U.S. Department of Energy (DOE) staffers planning to go Down Under over the holidays to escape talk of liquefied natural gas (LNG) exports and their market impacts might want to reconsider. LNG and gas markets are a source of controversy in Australia, too.

Australia’s National Institute of Economic and Industry Research (NIEIR) recently issued a report (prepared for The Australian Industry Group and the Plastics and Chemicals Industries Association) that predicted LNG exports from eastern Australia would curtail domestic gas supplies and drive up prices for gas and electricity. The NIEIR report urged that the country’s gas export policies be reviewed.

“Many major projects to export liquefied natural gas from eastern Australia have been approved and will start to operate over the next several years,” the NIEIR report said. “This will significantly impact the domestic supply of natural gas…[W]e do not argue against the export of LNG but emphasize that the benefits from exporting LNG should be weighed against the benefits of ensuring competitive supply to the domestic gas-dependent manufacturing sector.”
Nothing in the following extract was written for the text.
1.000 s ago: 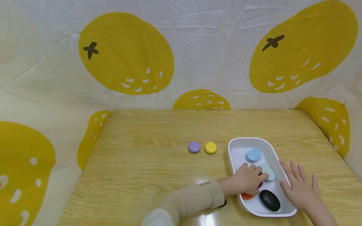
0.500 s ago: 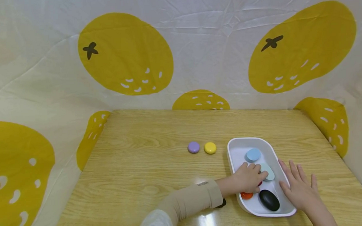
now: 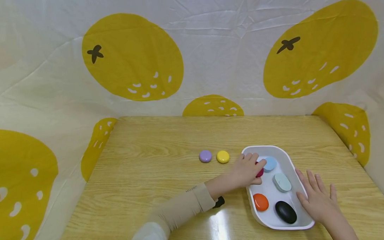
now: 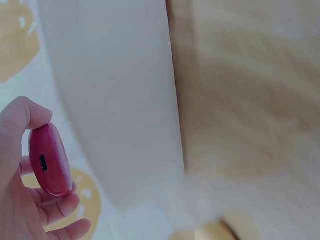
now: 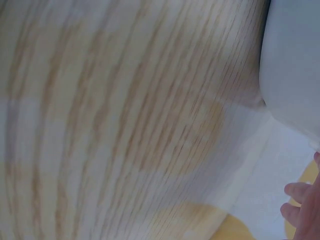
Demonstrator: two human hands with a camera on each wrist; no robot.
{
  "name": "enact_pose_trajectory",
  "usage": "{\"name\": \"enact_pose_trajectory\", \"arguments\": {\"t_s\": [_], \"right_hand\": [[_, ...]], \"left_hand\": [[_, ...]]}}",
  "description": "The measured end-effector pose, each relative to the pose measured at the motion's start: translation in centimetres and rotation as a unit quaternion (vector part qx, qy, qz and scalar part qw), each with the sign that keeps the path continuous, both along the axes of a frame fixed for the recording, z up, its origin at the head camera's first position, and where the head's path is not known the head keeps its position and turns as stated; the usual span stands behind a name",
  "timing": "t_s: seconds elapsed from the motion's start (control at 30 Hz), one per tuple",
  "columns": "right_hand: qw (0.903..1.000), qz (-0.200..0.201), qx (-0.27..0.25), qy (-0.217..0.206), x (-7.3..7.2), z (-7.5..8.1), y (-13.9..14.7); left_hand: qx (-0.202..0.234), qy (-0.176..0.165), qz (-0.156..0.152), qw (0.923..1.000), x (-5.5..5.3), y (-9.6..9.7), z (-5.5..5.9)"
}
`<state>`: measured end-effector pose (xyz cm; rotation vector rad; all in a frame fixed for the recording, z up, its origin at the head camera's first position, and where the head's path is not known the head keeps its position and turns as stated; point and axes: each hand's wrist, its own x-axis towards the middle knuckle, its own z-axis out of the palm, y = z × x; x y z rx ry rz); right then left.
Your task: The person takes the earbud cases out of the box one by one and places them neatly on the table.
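Observation:
My left hand (image 3: 244,170) is over the left wall of the white tray (image 3: 272,193). It pinches a crimson, pebble-shaped object (image 4: 50,160) with a small dark slot in its edge, thumb on one end and fingers at the other. In the head view, fingers partly cover this crimson object (image 3: 259,172). My right hand (image 3: 318,200) lies with fingers spread and straight along the tray's right side, thumb at the rim. Inside the tray are a light blue piece (image 3: 269,164), a pale mint oval (image 3: 282,182), a glossy orange one (image 3: 261,202) and a black oval (image 3: 286,212).
On the wooden table (image 3: 143,171), a purple disc (image 3: 205,156) and a yellow disc (image 3: 223,156) sit side by side, left of the tray. A white curtain with yellow fruit prints (image 3: 132,56) surrounds the table at the back and sides.
My left hand has moved away and to the left, from the tray's middle to its left wall, taking the crimson piece along. The orange and mint pieces are now uncovered. My right hand stays put.

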<state>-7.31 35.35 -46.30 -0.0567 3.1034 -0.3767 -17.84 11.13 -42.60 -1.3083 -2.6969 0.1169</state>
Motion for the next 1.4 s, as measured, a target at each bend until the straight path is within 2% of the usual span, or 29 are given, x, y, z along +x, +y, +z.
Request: {"name": "enact_pose_trajectory", "arguments": {"t_s": [0.2, 0.37, 0.57, 0.77, 1.03, 1.4], "right_hand": [[1.0000, -0.001, 0.000, -0.003, 0.0, 0.1, -0.1], [1.0000, -0.002, -0.002, -0.002, 0.0, 0.1, -0.1], [1.0000, -0.003, -0.003, -0.008, 0.0, 0.3, -0.2], [1.0000, -0.002, -0.002, -0.003, 0.1, 0.3, -0.2], [1.0000, -0.001, -0.002, -0.010, 0.0, 0.3, -0.2], [1.0000, -0.001, -0.003, 0.001, 0.0, 0.3, -0.3]], "left_hand": [[0.027, -0.013, 0.032, 0.9990, -1.3, -4.3, 0.9], [0.067, -0.042, 0.063, 0.9949, -2.5, -8.1, 0.9], [0.091, -0.068, 0.128, 0.9853, -4.0, -12.3, 0.1], [0.092, -0.099, 0.178, 0.9748, -5.4, -15.5, -1.5], [0.072, -0.117, 0.213, 0.9674, -6.3, -17.9, -3.7], [0.036, -0.129, 0.193, 0.9721, -6.4, -18.6, -4.5]]}}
If that sounds familiar to U.S. ears, it should. The United States should be exporting more chemicals, glass, steel, aluminum and other products, but the country’s leaders should think long and hard before adding liquefied domestic natural gas to that list, a Dow Chemical executive said recently (see Daily GPI, Aug. 27).

However, Australia’s gas producers take a different view.

“Australia’s LNG sector is currently investing A$175 billion in new projects, and the sector created more than 100,000 Australian jobs this year,” said the Australian Petroleum Production and Exploration Association (APPEA). “The Australians employed and businesses that have benefited from the growth of the LNG industry would seem to tell a different story to the picture of gloom portrayed in the report commissioned by representatives of the big gas buyers.”

What large gas consumers call “competitive prices” APPEA said are really “price subsidies” that “are little more than protectionism dressed up as industry policy. Rather than supporting the subsidies requested, governments that desire expanded gas supplies should support the development of new gas projects to increase availability of natural gas and diversity of supply.

“Geoscience Australia says Australia possesses 819 Tcf of natural gas. One Tcf is enough gas to power a city of one million people for 20 years. In 2009-2010, the entire Australian economy consumed only 0.9 Tcf, with a further 0.9 Tcf exported. Gas reservation policies actually impair local gas supply and affordability — not improve it — because having laws dictate where and how gas can be sold invariably deters investment.”